Project 6 - The Hello World Assembler

classic Classic list List threaded Threaded
1 message Options
Reply | Threaded
Open this post in threaded view
|

Project 6 - The Hello World Assembler

WBahn
Administrator
As you likely saw when you first learned programming, the first program is traditionally one that does nothing but print "Hello World" to the screen.

New programmers seldom grasp the significance of this program and often think that it is pointless. To the contrary, it is one of the most important programs you can write. This gets lost because most people start out with a well-defined programming environment and their Hello World program works without a hitch. So let's take a moment and see some of the things that go into making Hello World run.
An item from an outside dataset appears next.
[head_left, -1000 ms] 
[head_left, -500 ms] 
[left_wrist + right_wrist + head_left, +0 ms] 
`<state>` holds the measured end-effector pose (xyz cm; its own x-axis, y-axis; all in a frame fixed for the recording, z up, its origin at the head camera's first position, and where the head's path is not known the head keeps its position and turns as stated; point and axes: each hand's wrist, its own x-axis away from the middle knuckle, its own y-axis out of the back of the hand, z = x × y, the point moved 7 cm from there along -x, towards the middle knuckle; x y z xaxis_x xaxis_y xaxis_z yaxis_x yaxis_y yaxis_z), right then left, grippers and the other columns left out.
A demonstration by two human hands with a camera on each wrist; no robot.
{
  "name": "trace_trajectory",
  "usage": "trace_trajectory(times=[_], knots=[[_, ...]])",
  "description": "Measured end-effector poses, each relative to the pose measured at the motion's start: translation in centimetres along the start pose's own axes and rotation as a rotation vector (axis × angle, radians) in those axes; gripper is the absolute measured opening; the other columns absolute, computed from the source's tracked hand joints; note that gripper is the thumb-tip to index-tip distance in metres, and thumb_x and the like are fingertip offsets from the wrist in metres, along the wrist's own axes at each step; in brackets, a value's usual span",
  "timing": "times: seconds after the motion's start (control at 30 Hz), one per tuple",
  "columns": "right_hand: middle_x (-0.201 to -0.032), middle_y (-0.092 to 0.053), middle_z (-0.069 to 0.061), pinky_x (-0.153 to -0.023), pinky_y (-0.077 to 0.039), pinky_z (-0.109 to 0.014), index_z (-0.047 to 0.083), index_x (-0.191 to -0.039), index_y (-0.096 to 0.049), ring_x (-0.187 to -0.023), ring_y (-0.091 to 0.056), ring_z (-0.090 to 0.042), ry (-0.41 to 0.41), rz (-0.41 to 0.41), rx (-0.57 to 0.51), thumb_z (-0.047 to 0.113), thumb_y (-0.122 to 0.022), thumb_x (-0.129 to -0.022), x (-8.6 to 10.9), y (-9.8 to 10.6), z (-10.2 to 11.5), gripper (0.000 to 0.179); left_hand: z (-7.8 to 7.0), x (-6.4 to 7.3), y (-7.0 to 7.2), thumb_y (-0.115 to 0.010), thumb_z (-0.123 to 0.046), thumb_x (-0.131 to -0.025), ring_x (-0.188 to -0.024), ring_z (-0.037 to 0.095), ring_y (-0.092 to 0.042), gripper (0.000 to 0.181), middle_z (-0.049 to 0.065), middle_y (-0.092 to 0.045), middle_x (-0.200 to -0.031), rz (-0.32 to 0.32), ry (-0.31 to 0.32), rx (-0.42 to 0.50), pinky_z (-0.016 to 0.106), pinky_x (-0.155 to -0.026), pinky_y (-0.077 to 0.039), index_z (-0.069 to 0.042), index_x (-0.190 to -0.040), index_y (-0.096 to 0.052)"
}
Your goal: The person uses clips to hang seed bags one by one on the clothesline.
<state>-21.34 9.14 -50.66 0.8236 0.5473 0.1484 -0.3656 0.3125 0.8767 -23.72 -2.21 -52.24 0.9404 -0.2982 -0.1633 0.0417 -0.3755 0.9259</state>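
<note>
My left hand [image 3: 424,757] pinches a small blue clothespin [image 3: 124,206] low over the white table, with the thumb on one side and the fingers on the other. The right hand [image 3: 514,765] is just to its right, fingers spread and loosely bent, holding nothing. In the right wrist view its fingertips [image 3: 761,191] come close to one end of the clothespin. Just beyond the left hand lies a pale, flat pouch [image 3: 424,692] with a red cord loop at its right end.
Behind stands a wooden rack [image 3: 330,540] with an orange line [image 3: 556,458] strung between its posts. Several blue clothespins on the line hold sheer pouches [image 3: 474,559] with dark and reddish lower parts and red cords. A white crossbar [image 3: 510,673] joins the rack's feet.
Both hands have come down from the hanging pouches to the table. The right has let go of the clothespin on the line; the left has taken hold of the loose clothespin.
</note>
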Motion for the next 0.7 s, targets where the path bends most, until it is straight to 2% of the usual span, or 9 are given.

First, of course, you need some way to edit and save your program. Perhaps you are doing this within some IDE (Integrated Development Environment), or perhaps you are writing your program in some generic text editor. In either case, you have to know how to create a new file, edit it, and save it in a specific location of your choosing. You also have to be able to use the right character set, such as ASCII, and be sure that you are not saving extraneous formatting information, which would likely be the case if you choose to use something like a word processor to write your programs. Just accomplishing this much can sometimes be a challenge, particularly if you are using an unfamiliar IDE or are new to the operating system you are using.

Next, you need to have the proper tools installed on your machine and they must be accessible. In the case of the Hack assembler, you need to run your program from a command prompt (also known as a terminal window or a shell). Accomplishing this can be a bit involved and challenging if you have never done it before. Not only do you need to know how to open a command w and you need to be able to pass arguments to your program from the command prompt window and how to navigate to the right folder, but you need to know how to run your program from that folder in such a way that it can access the files in that folder. How this all is done varies greatly depending on the programming language and/or operating system you are using.

Then you need to be able to open and read the contents of one file (the file containing the assembly language program) while also opening another file to which you write the Hack machine code. In later projects, this will get more complicated because you will need to be able to identify all of the files of a particular type in a folder and process each of them in turn. Fortunately, the Assembler project starts of very tame in this regard in that you only need to read a single file and the name of that file must be supplied by the user via the command line.

There are numerous issues that can prevent you from successfully getting this far and the real purpose of a Hello World program is to let you focus on identifying and resolving these issues before you start trying to develop your actual program.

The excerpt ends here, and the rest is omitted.